Yesterday I read the excellent article by Cory Doctorow: Let the Platforms Burn and this particular anecdote The thing is, network effects are a double-edged sword. People join a service to be with the people they care about. But when the people they care about start to leave, everyone rushes for th...
This article kinda makes me hope for reddit to survive. I want all the toxic, angry assholes to stay there, not desperately flee to the fediverse in search of their fix.
Yeah, what was unthinkable a few months ago is now an ever growing reality.
If ever reddit had a crisis management division, the people there didn't understand what reddit really was.
Even spez forgot what made reddit special. Or a very big possibility is he never knew it from the beginning at all. It can be argued that reddit was the vision of aaron.
Yep, I can confirm, I visit it about once a day, the content is... boring, to say the least. IDK, it feels like it lost it's soul. I still need it, cuz of Void, but other than that... no. I'd drop it completely if it wasn't for the Void sub.
I suspect what the article is describing is actually happening, but I’m curious how the writer a couple of quotes deep goes about identifying “emotionally sticky nodes”. They are using verbiage that makes it sound like they are describing something objective, but I have my doubts.
I think it is a big mistake to underestimate the effect of having reached the critical mass of users. It will not die easily (spez is working hard to achieve this), much less quickly.
Reddit is a bunch of people asking each other to rate them now, including their clothes and wedding dresses. I don't understand the appeal of any of those subs, especially when we already know some of them were specifically created by 4chan to try to get people to kill themselves 😬
Active uniques were high, the amount of time people spent on the site was continuing to grow, and new accounts were being created at a rate faster than accounts were being closed. I shook my head; I didn’t think that was enough. A few months later, the site started to unravel.
Sounds a lot like the way ecosystems collapse. At first nothing seems amiss, maybe a slow decline, but hardly worrying. Time passes, and you start to think nothing bad will happen after all. Then an inflection point is reached, and catastrophic failure ensues in an extremely short time. And there's no going back after that.

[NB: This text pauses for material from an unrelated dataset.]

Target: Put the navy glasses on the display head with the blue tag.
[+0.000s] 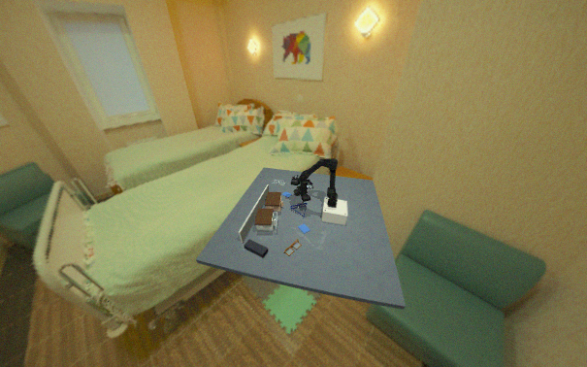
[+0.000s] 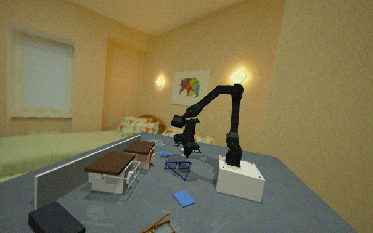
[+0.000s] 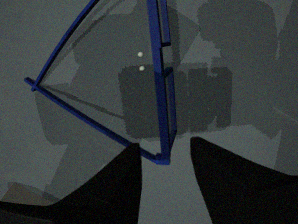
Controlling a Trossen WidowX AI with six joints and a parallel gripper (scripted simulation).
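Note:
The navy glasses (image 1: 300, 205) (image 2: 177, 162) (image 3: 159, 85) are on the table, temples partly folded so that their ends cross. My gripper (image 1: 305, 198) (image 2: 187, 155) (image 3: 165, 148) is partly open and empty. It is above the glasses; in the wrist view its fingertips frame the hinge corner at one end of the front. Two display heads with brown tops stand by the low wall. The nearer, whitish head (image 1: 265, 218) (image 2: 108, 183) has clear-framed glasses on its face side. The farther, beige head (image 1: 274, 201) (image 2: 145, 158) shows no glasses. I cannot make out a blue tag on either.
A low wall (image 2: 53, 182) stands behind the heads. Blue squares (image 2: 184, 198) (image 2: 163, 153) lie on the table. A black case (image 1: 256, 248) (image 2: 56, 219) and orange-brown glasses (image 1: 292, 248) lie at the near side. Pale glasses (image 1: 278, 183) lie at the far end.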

They have too many users to die any noticeable death.
Their bot defense left. Tons of communities affecting millions of subscribers have changed to adopt rules to make their platform borderline unusable (/videos only allows text posts describing videos).
Without defense against bots, the place will become a "dead" website in that the majority of the content will be bots posting for bots, and a handful of addicted dipshit interacting with them.
Much like Facebook, their soup du jour will be anger. Posts will seek to dri e engagement from what few users remain, and the main method they will achieve this through will be so ially and/or politically divisive topics.
Let it rot from the inside out. Let it be the new Facebook.
I visit out of habit. There's nothing interesting being posted. bots are posting super old reposts, and spam is being posted and the mods aren't removing them, and i'm not going to report them. I'm in a weird state where there's not a great content aggregator anywhere right now, so its giving me an opportunity to waste my time on other things instead.
Very well put. The shutdown of Apollo was enough to make me want to ditch Reddit but the very noticeable drop in quality in both posts and comments since at least the blackout was the final nail in the coffin. Glad to see that it’s not just me. Luckily Lemmy has quickly filled the void for me and I’ve been very surprised with how much it’s been growing lately.
I mostly stuck to a small circle of communities on Reddit, and while the quality of content has stayed about the same, the frequency of posts has dropped notably in most of them.
The one exception is /r/iiiiiiitttttttttttt/, which is supposed to be for IT memes and funny interactions with users. Since the blackout started, that sub has gradually devolved into reposts of years old memes (not even IT specific memes, just anything tech related) and text posts asking random computer questions, which was previously banned.